5. Phyllodoce glanduliflora (Hooker) Coville, Mazama. 1: 196. 1897.
Yellow mountain heather
Menziesia glanduliflora Hooker, Fl. Bor.-Amer. 2: 40, plate 132. 1834; Phyllodoce aleutica (Sprengel) A. Heller subsp. glanduliflora (Hooker) Hultén
Plants prostrate or ascending to erect, branched, 2-4 dm; young branches glandular, older branches glabrous. Leaves spreading, ± imbricate; blade linear, 4-12 × 1-2 mm, margins densely glandular-serrulate, surfaces glabrous or glandular. Inflorescences corymbiform, 1-16-flowered. Pedicels 10-35 mm, densely stipitate-glandular; bracteoles 2. Flowers often nodding; sepals ovate to lanceolate, 3-4 mm, margins not ciliate, densely glandular abaxially; corolla yellow or greenish yellow, urceolate, constricted at mouth, 5-8 mm, glandular, lobes reflexed, 1-2 mm; stamens 9-10, included; filaments 2.5-3 mm, hairy; anthers 1-1.5 mm; ovary ovoid, 2-2.5 mm (3.5 mm wide), glandular; style included, 3-4.5 mm.

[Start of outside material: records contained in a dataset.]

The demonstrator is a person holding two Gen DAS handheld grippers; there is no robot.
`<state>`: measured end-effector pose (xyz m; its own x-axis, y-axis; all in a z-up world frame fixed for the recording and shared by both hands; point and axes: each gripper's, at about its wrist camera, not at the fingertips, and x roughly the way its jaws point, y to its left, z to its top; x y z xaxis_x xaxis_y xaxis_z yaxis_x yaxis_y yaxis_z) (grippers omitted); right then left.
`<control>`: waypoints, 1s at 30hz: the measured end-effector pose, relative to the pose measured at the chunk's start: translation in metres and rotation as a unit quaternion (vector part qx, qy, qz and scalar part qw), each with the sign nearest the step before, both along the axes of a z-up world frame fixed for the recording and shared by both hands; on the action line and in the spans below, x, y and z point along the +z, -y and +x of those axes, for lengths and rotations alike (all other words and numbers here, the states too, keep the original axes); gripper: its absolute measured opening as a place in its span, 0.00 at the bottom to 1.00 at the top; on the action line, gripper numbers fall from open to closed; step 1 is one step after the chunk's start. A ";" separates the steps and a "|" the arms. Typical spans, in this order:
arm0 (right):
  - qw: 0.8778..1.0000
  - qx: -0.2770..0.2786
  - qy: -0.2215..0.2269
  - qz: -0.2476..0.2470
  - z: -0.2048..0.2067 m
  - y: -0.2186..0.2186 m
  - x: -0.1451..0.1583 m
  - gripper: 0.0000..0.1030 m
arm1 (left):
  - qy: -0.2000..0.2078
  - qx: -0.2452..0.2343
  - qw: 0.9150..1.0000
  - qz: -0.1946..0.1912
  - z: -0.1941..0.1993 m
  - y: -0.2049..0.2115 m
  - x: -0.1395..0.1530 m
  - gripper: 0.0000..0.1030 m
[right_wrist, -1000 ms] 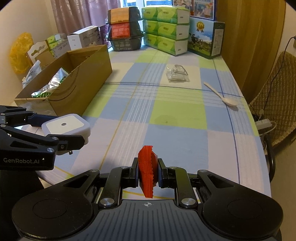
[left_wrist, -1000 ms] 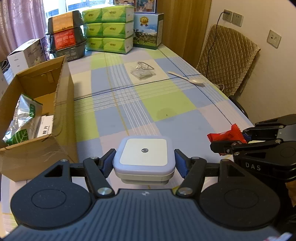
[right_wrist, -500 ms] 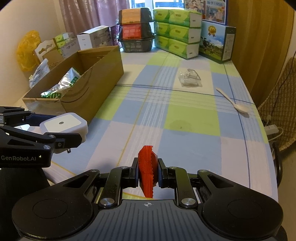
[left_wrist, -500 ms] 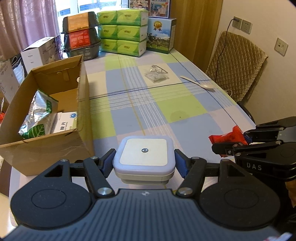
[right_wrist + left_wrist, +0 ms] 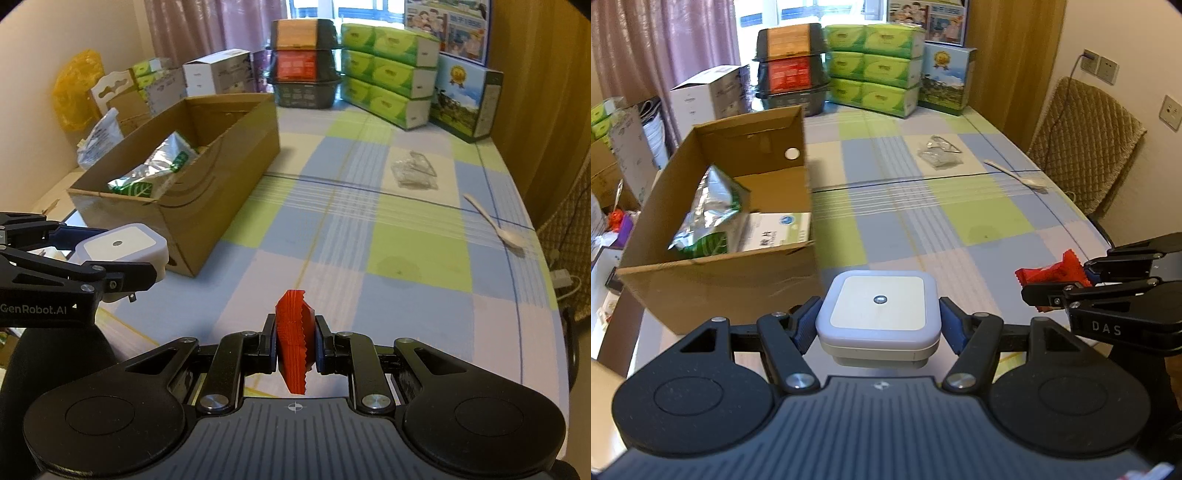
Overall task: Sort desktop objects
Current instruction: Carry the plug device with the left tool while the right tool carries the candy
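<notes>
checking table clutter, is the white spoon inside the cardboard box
No, the white spoon lies on the checked tablecloth far to the right of the cardboard box.

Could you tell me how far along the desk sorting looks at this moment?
Done: a foil pouch and a white carton lie in the cardboard box. In hand: left gripper holds the night light, right gripper the red packet. Left: glasses bag and spoon.
</notes>
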<state>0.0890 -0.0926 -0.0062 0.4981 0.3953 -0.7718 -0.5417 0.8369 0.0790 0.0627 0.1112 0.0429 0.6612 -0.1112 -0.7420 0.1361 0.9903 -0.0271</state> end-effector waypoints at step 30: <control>0.995 0.095 0.016 0.031 0.018 -0.114 0.026 0.15 | 0.020 0.084 0.996 0.020 0.000 -0.108 0.027 0.61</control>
<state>0.1067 0.0209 0.0199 0.4343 0.5317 -0.7271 -0.6928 0.7131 0.1076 0.0631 0.2194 0.0704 0.6976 0.0328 -0.7157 -0.0320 0.9994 0.0146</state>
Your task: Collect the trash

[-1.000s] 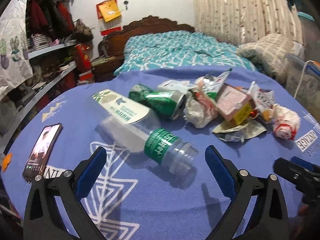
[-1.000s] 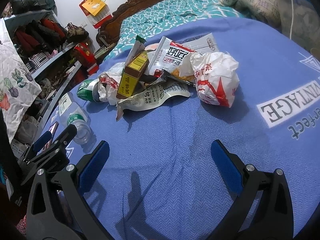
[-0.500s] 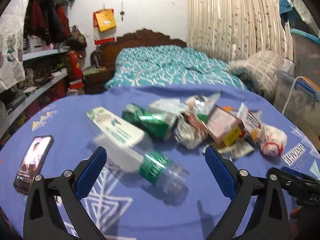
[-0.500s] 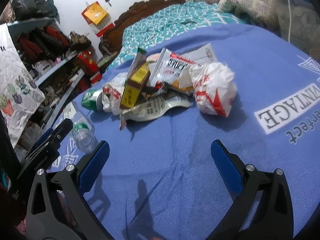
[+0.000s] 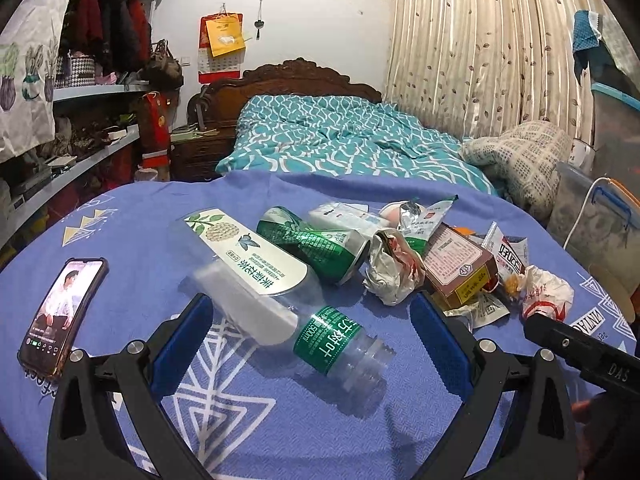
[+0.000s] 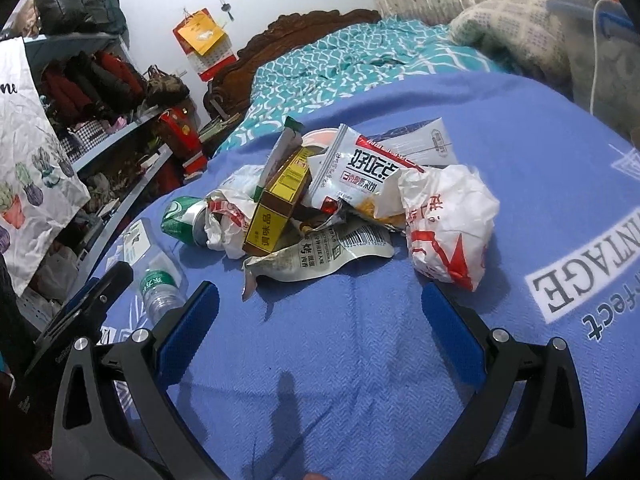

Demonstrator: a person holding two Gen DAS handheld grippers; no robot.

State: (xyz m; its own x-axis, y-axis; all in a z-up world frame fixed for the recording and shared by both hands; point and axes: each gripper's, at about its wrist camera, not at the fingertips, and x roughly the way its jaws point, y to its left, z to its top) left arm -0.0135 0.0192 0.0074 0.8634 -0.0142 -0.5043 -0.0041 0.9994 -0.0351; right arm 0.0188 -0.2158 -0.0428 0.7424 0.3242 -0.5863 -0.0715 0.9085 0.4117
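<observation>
The left gripper (image 5: 310,334) now sits closer to the clear plastic bottle (image 5: 288,308), whose body lies between its spread fingers. The right gripper (image 6: 320,320) is slightly nearer the trash pile (image 6: 332,200).

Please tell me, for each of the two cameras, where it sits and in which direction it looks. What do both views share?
Left wrist: sits on the left gripper, looks across the blue cloth at the clear bottle lying between its open fingers; the right gripper's tip shows at right.
Right wrist: sits on the right gripper, open, facing the white crumpled bag.
Shared: bottle, green can, brown box, bed.
</observation>
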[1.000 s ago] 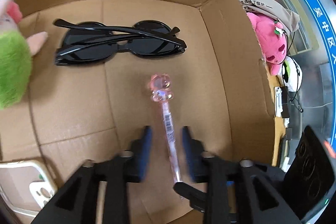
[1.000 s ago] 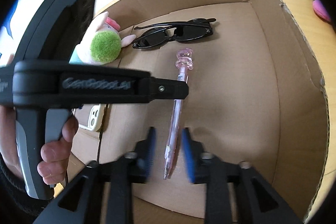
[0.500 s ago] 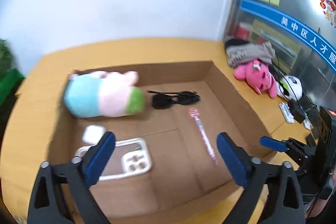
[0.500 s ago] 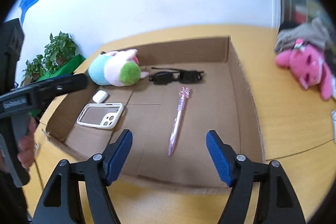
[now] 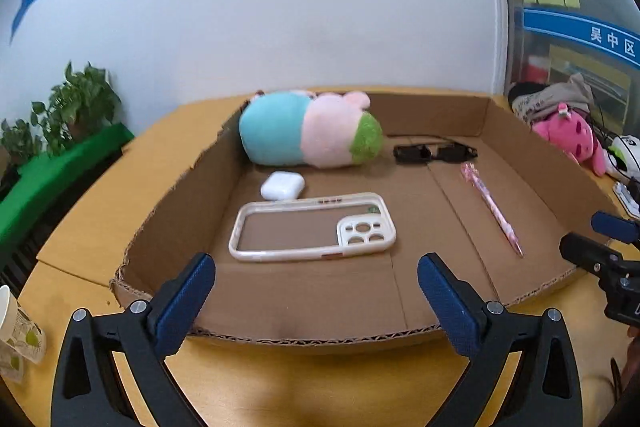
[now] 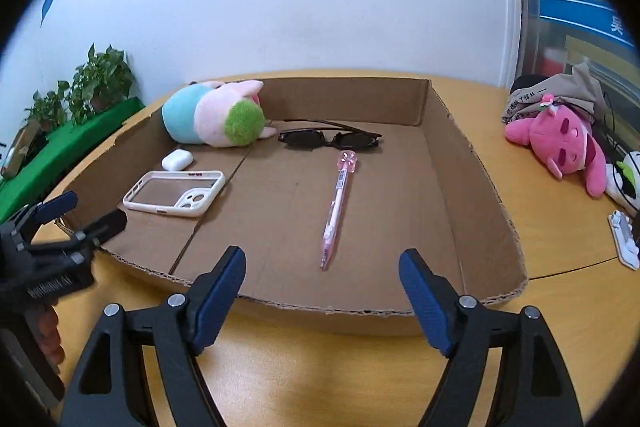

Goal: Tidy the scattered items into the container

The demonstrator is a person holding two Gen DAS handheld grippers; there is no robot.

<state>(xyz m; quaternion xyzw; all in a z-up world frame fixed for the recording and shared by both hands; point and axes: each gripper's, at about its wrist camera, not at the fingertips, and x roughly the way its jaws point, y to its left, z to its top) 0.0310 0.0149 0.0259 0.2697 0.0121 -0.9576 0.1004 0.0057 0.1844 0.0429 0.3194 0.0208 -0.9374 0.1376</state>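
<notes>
- Both grippers sit at the near edge of the cardboard box [image 6: 472, 163], w/ the jaws wide apart & nothing in them: left gripper [image 5: 316, 303], right gripper [image 6: 322, 293].
- The pink pen [image 6: 338, 203] lies in the box, just ahead of the right gripper. Its long side runs near-to-far, tip toward us. Right gripper is nearer to it.
- In the box: 1 pen, 1 sunglasses [image 6: 330, 138], 1 phone case [image 5: 314, 227], 1 earbud case [image 5: 282, 185], 1 plush toy [image 5: 310, 139].
- On the table [image 6: 320, 359] at the right, outside the box: 1 pink plush [image 6: 560, 147]. I think it's prob not part of the job; looks about done.
</notes>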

Capsules 5-valved, globose, 2.5-4 mm, densely glandular. 2n = 24.
Flowering Jul-Aug. Moist subalpine to alpine slopes; 900-3500 m; Alta., B.C., N.W.T., Yukon; Alaska, Mont., Oreg., Wash., Wyo.
Phyllodoce glanduliflora hybridizes with P. aleutica and with P. empetriformis.